I need a quick answer to this question please, as I am getting a Darkvoice and need to know the correct voltage.

 Cheers!


----------



## Afrikane

From here: http://kropla.com/electric2.htm
 Australia 230V*/50 Hz/I *Outlets typically controlled by adjacent switch. Though nominal voltage has been officially changed to 230V, 240V is within tolerances and commonly found.


----------



## Bosk

Many thanks. 
	

	
	
		
		

		
			





 I had a hunch it was 240V but wanted to make sure.


----------



## Jazper

It used to be 240, often I see 220(210-218) when I stick the multimeter into the power sockets.


----------



## cm_ls1

mine shows 239.4 v


----------



## DaKi][er

It use to be 240, they changed it to 230, to be inline with Europe or something, but they only changed it on paper (you think they were going to change all the infrastructure?) and the regulation is very poor that it can be anything from 200 to 260 from place to place
 I get 241v +/- 2 here


----------



## Garbz

According to the paper on display in a power engineering lecture written by powerlink who run the generation and distribution network here, the Australian standard produces the equation, 339.4 sin (314.2t), where the angular frequency 314.2 = 50hz and is only guaranteed to be averaged over 24 hours, and not a constant 50hz. The voltage is still 240V in the socket but this depends on a few variables. 

 I have 239.7V +/-0.5% in my socket. But I live right next to a power station and our line isn't in very high demand. A hifi shop in fortitude valley, which is close to the city, constantly complained to their council that they were only getting 210-220V and it was causing humming in their transformers (Bs they just had crap equipment). Eventually the council conceeded to move the store over to a different phase on the line and they are back to 240V.

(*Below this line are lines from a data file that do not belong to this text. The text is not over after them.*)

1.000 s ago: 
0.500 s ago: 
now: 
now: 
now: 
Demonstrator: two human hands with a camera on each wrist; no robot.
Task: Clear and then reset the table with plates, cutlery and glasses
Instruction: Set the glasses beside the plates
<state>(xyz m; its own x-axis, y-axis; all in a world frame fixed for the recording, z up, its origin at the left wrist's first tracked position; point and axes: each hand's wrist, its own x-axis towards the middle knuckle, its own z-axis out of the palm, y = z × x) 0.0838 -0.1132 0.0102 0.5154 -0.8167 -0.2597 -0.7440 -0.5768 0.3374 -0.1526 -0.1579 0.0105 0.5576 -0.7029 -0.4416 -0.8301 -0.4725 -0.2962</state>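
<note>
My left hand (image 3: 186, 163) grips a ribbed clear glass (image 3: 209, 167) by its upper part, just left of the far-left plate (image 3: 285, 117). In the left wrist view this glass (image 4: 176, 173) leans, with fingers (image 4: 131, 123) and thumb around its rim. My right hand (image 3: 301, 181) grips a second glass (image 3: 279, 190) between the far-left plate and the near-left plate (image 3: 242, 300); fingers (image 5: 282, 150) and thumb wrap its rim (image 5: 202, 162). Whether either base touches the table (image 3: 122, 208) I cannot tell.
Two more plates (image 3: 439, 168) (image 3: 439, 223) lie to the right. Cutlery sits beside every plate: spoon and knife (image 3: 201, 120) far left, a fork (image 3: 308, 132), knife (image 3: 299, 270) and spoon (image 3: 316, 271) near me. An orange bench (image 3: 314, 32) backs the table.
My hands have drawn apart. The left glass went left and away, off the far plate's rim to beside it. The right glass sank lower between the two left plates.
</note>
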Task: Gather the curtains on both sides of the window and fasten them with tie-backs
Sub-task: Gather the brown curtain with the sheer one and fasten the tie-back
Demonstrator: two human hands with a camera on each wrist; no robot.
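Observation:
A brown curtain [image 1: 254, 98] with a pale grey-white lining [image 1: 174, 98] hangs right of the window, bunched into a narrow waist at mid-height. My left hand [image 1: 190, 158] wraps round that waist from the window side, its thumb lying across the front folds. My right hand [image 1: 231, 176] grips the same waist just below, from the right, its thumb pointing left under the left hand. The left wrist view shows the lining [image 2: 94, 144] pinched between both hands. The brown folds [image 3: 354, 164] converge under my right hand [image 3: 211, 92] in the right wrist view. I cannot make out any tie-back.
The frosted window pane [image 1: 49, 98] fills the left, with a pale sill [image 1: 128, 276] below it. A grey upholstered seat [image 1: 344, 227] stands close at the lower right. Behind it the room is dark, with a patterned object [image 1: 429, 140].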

 Also equipment won't be that sensitive to minor changes. Think of a 12V transformer rated at 240V. Would produce 11V at 220V. If this causes the device to fail then the designer obviously didn't take into account any supply line variations, which is bad. All in all I've never had any equipment rated above 200V complain regardless where I've plugged it in.


----------



## splaz

I'm getting about 244-246 here when I just checked...

 Was atleast 240 last time I was checking to see if a computer PSU was actually getting mains.


----------



## owenhan

Sorry to necro this thread but I just wanted to know if a device that says 220v on the back will work alright in Australia. It's Chinese and the voltage there is 220v, but I'm guessing it'll still work ok in Aus.


----------



## theSeekerr

Yeah, pretty much every powerpack that comes with anything these days is notionally 220V. They're nearly all switchmode though, so they don't much care. 10% high is unlikely to hurt anything unless they cheaped out on the capacitors.


----------



## ford2

Close to perfection here 231.6V


----------